There are multiple artistic elements to this film – stunning photography using soft focus and often shooting from above.  The filmmakers have also chosen to use allegorical images such as Shlomi’s long hair which represents his individuality and there is a reference to the sacrifice that our soldiers are forced to make – Menashe, in his despair, is clinging to metal bars that form a cross. 

Beneath the Silence is a slow-paced yet compelling film which tells the story of how a man’s suffering affects those around him. The film is available from Go2Films.   

Tuesday, March 28, 2017

New Film by Dan Wolman -- An Award-winning Period Piece offers a real-life Romantic Tragedy

A moving period piece, An Israeli Love Story is an award-winning new and artistic feature film by Dan Wolman which offers a tragic, yet overwhelmingly compelling, story. It a romance between Margalit and Eli, set in 1947 during the tumultuous period of the end of the British Mandate. 

Margalit is an 18-year-old young woman, living with her parents in Nahalal, a moshav in the Galilee.  (Nahalal is a well-known moshav due to its striking physical layout based on concentric circles and also due to the fact that this is where Moshe Dayan lived.) As a young woman, Margalit believes in the power of theater to make social and political change and she is intent on studying acting in Tel Aviv.  One day, she meets and falls in love with Eli, a fighter in the Palmach who is living on a nearby kibbutz, and she finds herself in the position of having to make serious choices in her life.

Eli is a complex character who must juggle a number of things that are important to him – his commitment to the socialist kibbutz way of life, his position as a young commander in the Palmach, and his new-found love for Margalit.  The true story of Eli, the son of Rachel Yanait and Yitzhak Ben Tzvi (president of Israel from 1952 to 1963), is the basis for the script.

Last year, Dan Wolman was awarded a Life Achievement Award by the Israeli Film Academy (Ophir Awards).  He is a veteran Israeli filmmaker who has made a great many award-winning feature films, including Hide and Seek, The Distance, Foreign Sister, and Gei Oni – Valley of Fortitude.

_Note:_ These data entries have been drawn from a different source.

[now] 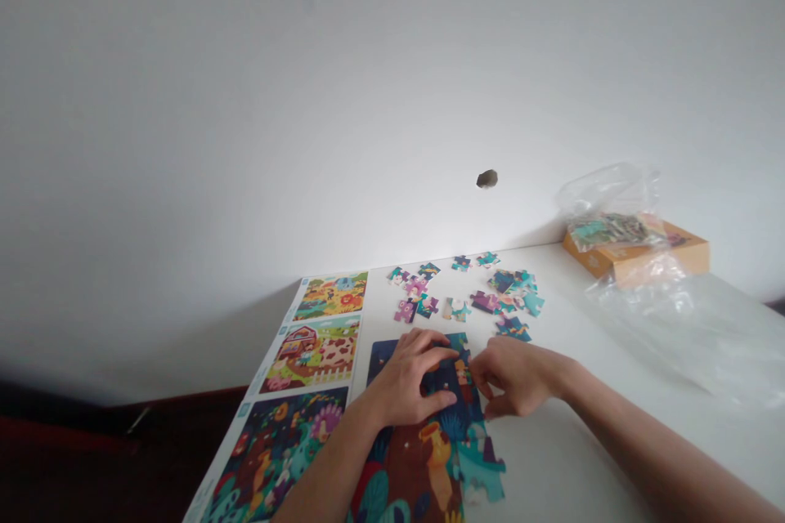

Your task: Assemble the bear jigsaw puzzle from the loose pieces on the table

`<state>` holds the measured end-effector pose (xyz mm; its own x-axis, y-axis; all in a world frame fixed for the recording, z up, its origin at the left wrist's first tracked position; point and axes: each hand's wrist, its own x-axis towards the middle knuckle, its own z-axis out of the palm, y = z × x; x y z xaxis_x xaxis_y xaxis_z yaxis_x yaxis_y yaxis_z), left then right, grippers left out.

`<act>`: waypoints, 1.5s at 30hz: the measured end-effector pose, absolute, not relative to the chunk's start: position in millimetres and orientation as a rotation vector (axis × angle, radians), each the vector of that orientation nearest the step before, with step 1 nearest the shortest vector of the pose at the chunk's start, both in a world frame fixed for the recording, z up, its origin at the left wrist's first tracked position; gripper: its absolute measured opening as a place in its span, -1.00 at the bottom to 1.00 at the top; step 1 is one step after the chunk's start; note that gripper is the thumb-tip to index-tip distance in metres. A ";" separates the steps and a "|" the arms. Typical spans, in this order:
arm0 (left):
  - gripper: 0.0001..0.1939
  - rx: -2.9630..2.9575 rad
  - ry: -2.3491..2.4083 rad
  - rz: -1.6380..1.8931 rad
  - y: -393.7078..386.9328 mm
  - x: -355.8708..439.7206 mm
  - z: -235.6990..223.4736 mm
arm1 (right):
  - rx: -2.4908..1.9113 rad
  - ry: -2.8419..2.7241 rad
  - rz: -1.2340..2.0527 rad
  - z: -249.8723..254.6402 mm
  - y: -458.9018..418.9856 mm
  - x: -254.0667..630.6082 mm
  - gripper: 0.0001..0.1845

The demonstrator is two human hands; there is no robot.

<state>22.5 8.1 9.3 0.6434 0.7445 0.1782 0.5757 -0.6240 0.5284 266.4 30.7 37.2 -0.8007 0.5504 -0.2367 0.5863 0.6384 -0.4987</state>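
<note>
A partly joined jigsaw puzzle [417, 458], dark blue and brown with animals and plants, lies on the white table. My left hand [410, 376] rests on its upper part, fingers stretched out and pressing it flat. At the puzzle's right edge, my right hand [515, 372] has its fingers curled down against the joined pieces. Whatever is under or between those fingertips is hidden. Just below that hand, teal pieces [482, 470] stick out from the puzzle's right side. Left of the puzzle lies a printed picture sheet [279, 441], whose lowest picture has similar colours.
Several loose puzzle pieces [457, 309] are scattered beyond my hands, some overlapping at the right [515, 282]. An orange box [687, 249] with a clear plastic bag [613, 188] of pieces stands at the back right. More clear plastic [705, 343] lies before it. A white wall [392, 98] borders the table.
</note>
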 end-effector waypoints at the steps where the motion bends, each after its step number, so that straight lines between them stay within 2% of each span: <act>1: -0.41 2.453 1.035 0.506 7.7 22.6 10.5 | 0.959 2.784 -0.878 36.5 29.8 265.1 -0.78; 8: -0.03 2.533 1.019 0.359 1.4 26.9 11.9 | 0.921 2.776 -0.753 28.8 21.0 253.1 -0.67; 11: 0.04 2.546 1.000 0.315 -0.7 28.4 11.8 | 0.926 2.772 -0.743 27.6 20.0 251.7 -0.65; 19: 0.06 2.529 1.006 0.287 -2.8 28.8 12.7 | 0.956 2.751 -0.771 33.0 26.1 260.8 -0.82; 25: 0.06 2.526 1.015 0.299 -4.7 30.0 12.7 | 0.945 2.661 -0.741 34.1 24.7 256.6 -0.56; 28: 0.07 2.530 1.006 0.306 -4.5 29.9 12.3 | 0.932 2.652 -0.724 30.6 24.1 253.2 -0.50; 45: 0.06 2.529 1.023 0.317 -3.0 29.8 7.7 | 0.935 2.653 -0.746 29.2 25.1 255.2 -0.55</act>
<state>29.8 -3.0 7.7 0.7074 0.7041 0.0611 0.6151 -0.6560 0.4374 255.2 25.1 29.2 -0.7698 0.5190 -0.3716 0.6366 0.6668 -0.3874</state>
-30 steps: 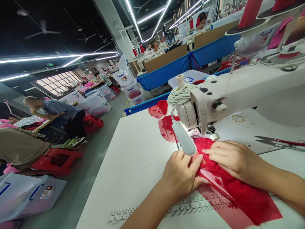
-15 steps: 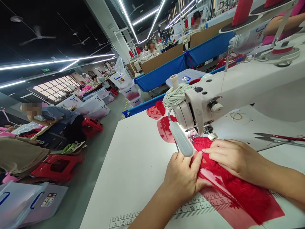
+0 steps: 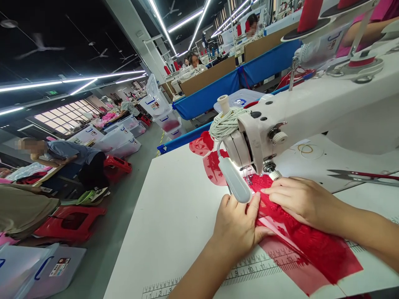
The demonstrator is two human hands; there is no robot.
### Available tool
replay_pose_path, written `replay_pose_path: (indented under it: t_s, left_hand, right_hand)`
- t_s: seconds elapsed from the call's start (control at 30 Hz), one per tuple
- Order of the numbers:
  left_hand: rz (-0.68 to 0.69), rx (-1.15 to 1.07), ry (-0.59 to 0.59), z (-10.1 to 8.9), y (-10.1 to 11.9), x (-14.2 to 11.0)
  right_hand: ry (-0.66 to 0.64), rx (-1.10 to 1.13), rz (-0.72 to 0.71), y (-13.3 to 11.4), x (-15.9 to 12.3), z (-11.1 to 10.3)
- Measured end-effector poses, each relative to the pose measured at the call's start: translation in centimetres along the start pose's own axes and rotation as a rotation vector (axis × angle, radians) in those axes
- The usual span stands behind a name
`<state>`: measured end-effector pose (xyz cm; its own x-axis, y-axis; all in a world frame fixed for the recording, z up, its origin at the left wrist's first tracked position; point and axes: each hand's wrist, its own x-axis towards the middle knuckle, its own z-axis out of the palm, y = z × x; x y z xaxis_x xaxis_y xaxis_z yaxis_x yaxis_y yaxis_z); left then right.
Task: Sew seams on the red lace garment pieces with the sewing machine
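Observation:
A strip of red lace fabric (image 3: pixel 314 249) lies on the white sewing table (image 3: pixel 174 224) and runs under the head of a white sewing machine (image 3: pixel 311 112). My left hand (image 3: pixel 238 228) pinches the fabric's left edge just below the machine's small white lamp (image 3: pixel 234 179). Laid flat on the lace to the right of the needle is my right hand (image 3: pixel 296 199), its fingers stretched toward the presser foot. More red fabric (image 3: pixel 212 160) lies behind the machine.
Scissors (image 3: pixel 361 176) lie on the table at the right. A printed ruler (image 3: pixel 249 270) runs along the front edge. Left of the table is an aisle with red stools (image 3: pixel 70 218), clear plastic bins (image 3: pixel 37 265) and seated workers.
Both hands stay on the lace and have crept slightly toward the needle; the view has shifted a little up and to the left.

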<state>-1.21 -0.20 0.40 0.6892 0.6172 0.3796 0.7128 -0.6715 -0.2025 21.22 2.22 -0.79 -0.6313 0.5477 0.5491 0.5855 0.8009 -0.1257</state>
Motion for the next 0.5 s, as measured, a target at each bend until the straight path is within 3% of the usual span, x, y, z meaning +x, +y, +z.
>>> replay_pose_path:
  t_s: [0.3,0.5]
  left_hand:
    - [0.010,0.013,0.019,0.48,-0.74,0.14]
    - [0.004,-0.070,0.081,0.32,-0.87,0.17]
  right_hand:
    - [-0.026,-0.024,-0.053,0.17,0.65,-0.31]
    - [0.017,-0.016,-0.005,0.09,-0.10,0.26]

As in many of Wolman’s previous films, An Israeli Love Story is a strikingly human portrayal set against the backdrop of an historical period, mixing a private story with the national narrative. This was a difficult time when people were called upon to make great personal sacrifices, and the fact that the film is based on a true story makes it particularly poignant and authentic. It is a subtle portrayal of a story with which many in Israel are already familiar.  Therefore, the script tells the viewer the tragic ending already from the beginning of the film.  This is a cinematic technique that permits the international viewer to have the same background knowledge that an Israeli film-going audience would have. 

An Israeli Love Story (93 minutes) will open in cinemas in Israel next month, marking 70 years since the period reflected in the film – the period of the British Mandate, leading up to the U.N. vote for partition on November 29, 1947.  An Israeli Love Story is available internationally from Go2Films.

Tuesday, March 7, 2017

Joseph Cedar's New Film -- Norman: The Moderate Rise and Tragic Fall of a New York Fixer

Joseph Cedar’s new film, Norman: The Moderate Rise and Tragic Fall of a New York Fixer, opened this week in Jerusalem.  This is the story of Norman Oppenheimer, a New York Jew, who makes a living by hustling, putting together deals and selling influence.  He’s lonely and is desperately seeking some self-importance. The role is played by Richard Gere, who we would usually expect to play a completely different character – someone who radiates self-confidence.  Here, he is challenged to play the eager-to-please Norman, and he does it magnificently! And his charming personality makes it easier for him to gain access to places where he wants to be seen as one who takes pleasure in helping others. 
Norman befriends Micha Eshel (Lior Ashkenazi), a deputy minister in the Israeli government.  Courting a person who might one day be in power, Norman buys him an expensive pair of shoes.  According to the filmmaker, these shoes represent “something that doesn’t evaporate, something that the character walks through life in.”  And then when Eshel reaches power, Norman cashes in, obtaining a certain amount of status from his position as someone who knows the new prime minister of Israel.  But the prime minister can’t be seen as accepting gifts, and thus we wonder when will it be necessary for him to just cast his friend aside.
At the Israeli premiere of the film last night, sponsored by the Times of Israel, filmmaker Joseph Cedar had an opportunity to discuss his film with the audience.  He described the film as “a love story between two people, that starts out with a gesture and ends up with one sacrificing himself for the other.”  The gesture is the purchase of the pair of shoes, a symbol of the corrupt and greedy Israeli politician whose willingness to accept an expensive gift shows his own moral failings. 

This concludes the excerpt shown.